I've GAINED 2 POUNDS.
I have weight to lose. I have a LOT of weight to lose. What is going on?
I've been doing this for a month.
I've GAINED 2 POUNDS.
I have weight to lose. I have a LOT of weight to lose. What is going on?
0
Replies
-
What types of foods are you eating? There are some who believe that the "combination" of foods assist greatly with weight loss0
-
My protein comes from baked chicken mostly (a few other sources, but those are more rare). I eat quite a bit of fiber and don't consume trans-fats.0
-
sodium maybe? Do you eat your exercise calories back? How tall are you? Maybe try bumping calories up a couple weeks and see what happens?0
-
how many calories are yo burning? Could you not be netting enough calories? or maybe its water weight or swollen muscles?0
-
what do your macros look like? how much protein are you eating? Are you getting enough water? It could be any number of things. Can you open your diary so we can look?0
-
make sure you are drinking A LOT of water each day. Drinking a gallon of water over the course of the day will help flush your system.0
-
start doing less cardio about 3 times a week HITT 10/15 mins and start weight training0
-
Male...eating 1700 cals..seems shady. Also i couldn't see your diary and what is your waist size during this time period?0
-
OPEN YOUR DIARY, GONNA BE HARD FOR US TO HELP IF WE CAN'T SEE IT.....0
-
Have you had your Thyroid checked? I was having exactly that issue - there was NO WAY I should have been gaining weight - I should have been losing - It was my thyroid.
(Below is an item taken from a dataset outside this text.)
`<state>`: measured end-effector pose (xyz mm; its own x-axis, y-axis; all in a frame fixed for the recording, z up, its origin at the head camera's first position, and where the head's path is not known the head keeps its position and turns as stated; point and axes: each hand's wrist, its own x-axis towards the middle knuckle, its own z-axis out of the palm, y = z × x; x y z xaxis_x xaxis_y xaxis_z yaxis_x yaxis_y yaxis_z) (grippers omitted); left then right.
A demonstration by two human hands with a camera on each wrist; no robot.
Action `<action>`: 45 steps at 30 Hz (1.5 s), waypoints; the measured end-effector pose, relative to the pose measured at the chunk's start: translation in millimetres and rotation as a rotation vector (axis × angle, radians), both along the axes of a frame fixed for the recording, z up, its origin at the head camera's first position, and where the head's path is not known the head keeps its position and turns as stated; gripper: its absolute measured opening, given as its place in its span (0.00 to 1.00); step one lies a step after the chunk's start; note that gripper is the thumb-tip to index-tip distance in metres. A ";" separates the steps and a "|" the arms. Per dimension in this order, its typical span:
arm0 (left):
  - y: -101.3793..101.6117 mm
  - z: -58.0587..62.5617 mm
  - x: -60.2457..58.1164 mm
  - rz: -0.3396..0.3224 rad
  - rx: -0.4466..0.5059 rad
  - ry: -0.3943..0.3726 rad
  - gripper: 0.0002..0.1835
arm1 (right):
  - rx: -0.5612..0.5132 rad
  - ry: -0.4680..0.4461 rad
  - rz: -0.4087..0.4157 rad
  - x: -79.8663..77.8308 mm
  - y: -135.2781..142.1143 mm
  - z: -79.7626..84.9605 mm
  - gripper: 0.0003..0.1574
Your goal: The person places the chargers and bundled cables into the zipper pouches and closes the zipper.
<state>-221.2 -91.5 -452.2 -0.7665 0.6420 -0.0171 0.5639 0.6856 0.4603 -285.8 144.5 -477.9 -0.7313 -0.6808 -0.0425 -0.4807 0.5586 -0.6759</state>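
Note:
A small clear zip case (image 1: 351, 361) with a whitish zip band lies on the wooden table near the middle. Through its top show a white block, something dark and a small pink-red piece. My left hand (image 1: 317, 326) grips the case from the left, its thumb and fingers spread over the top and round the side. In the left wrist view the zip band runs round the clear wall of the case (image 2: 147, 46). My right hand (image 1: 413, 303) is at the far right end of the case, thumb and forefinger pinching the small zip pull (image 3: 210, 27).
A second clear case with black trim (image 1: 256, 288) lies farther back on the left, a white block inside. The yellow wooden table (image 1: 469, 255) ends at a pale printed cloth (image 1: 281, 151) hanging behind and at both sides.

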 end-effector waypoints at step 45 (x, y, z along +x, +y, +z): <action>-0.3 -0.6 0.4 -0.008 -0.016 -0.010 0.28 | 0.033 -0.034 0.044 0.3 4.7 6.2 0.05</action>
My doctor said I could have been eating 800 calroies and working out hours a day and still be gaining weight due to my thryoid. You should have it checked.
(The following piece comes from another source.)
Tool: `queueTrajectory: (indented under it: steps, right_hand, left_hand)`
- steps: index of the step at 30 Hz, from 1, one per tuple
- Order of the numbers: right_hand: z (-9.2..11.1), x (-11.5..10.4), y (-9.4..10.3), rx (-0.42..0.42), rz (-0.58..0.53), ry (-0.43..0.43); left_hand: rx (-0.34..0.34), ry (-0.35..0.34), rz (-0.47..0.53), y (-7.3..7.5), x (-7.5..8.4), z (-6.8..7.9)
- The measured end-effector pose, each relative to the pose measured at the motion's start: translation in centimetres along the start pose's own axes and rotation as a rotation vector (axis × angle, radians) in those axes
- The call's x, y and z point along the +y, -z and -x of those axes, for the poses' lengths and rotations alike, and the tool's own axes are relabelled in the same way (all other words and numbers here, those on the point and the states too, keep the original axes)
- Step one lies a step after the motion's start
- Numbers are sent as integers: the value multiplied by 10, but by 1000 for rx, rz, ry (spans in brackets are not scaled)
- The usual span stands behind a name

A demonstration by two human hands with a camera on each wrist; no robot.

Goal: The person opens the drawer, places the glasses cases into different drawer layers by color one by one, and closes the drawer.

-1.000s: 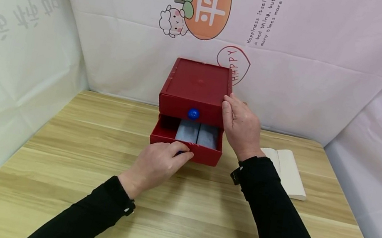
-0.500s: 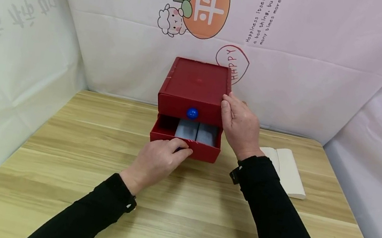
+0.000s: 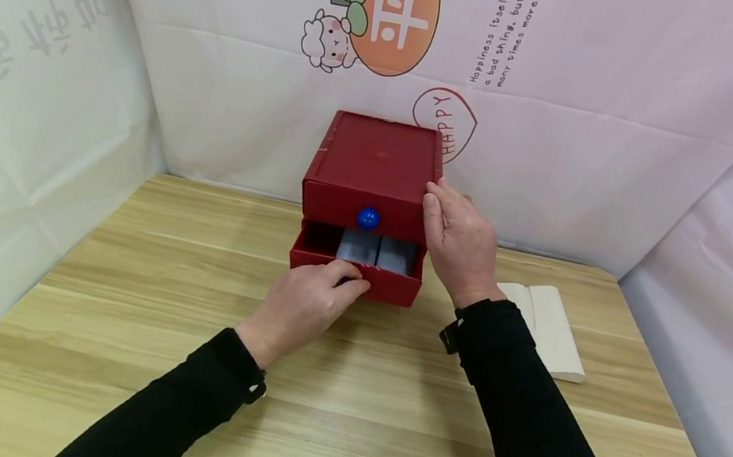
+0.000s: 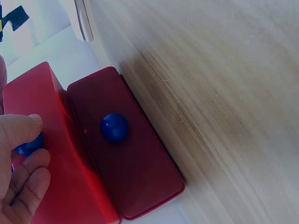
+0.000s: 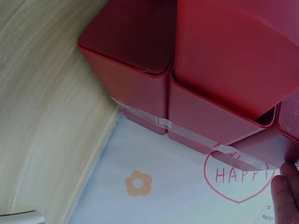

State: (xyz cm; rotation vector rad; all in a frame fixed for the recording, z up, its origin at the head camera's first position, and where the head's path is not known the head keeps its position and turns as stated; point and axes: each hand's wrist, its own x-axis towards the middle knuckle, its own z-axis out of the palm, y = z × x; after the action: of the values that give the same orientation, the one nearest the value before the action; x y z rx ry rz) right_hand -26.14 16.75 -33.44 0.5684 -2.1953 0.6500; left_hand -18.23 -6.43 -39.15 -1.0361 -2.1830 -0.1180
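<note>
A red drawer unit is standing at the far side of the counter, and its middle drawer is jutting partly out of its front. The left hand is reaching to the front of the unit; the head view is mostly hiding its grip, but the left wrist view is showing thumb and fingers pinching the drawer's blue knob. That view is also revealing a bottom drawer, lying flush below the middle one and bearing a second knob. The right hand is resting its extended fingers against the unit's upper right edge. Only the head view is showing two grey-blue blocks lying side by side inside the pulled-out drawer, and a top knob sitting on the unit's upper front. The right wrist view is adding a clear tape strip running across the unit's side, and an orange flower print showing on the cloth behind it. A cream flat object is lying to the right of the unit, partly hidden by the right sleeve.
</note>
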Motion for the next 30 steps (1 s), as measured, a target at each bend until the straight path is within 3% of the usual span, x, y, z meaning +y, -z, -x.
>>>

Other symptoms include - always cold, especially your fingers and hands, Losing excessive amountsts of hair, irritability, depression, always tired.0 -
Switch up your workout and food! If you mainly eat the same thing and exercise the same way your body gets used to it. Have fun with stuff! Try other lean meats, eat tons of veggies, try a different form of cardio! If you run on a treadmill, try running outside, if you only do elliptical, give running a try! Maybe bump up weights, try new things. Drink tons of water, and make sure you have a solid breakfast!0
-
Read "Why We Get Fat and What to Do About It". Then start eating less carbs. The weight will come off.0
-
Are you measuring? Because even if the scale is going up you could still be shrinking.0
-
Have you looked at the ratio between carbs, protein and fiber. I was on the same track. Crossfit 4 -5 days a week, running 3 miles 2 days a week and was gaining like nobody's business. I have an inactive thyroid. I took a week off from CF and watched my carb intake and upped my protein and consumption of greens. I have lost 4 lbs this week and I haven't run, jumped or slung any weight around. Check the contents of what your eating. I know there is a school of thought that a calorie is a calorie. For me that isn't true. I can eat 1400 calories per week that is less than 25% carbs and loose with no exercise. Add the carbs and bam, my gut will swell up like a balloon. Just my two cents.0
-
Start measuring your waist, hips, chest, arms, legs, etc. If you're new to exercise, you may be building muscle. You wouldn't know it from the scale, but you could be burning fat. Measuring will give you a better estimate if this is the case.0
-
Are you eating 1700 total? Or netting 1700? If you're working out and not eating calories back, thus netting less than 1700 it could be working against you.0
-
Are you taking your body measurements? like your waist, arms, hips, thighs, and neck? have you gained weight because of muscle mass? you may have shrunk in size but still put on some weight....?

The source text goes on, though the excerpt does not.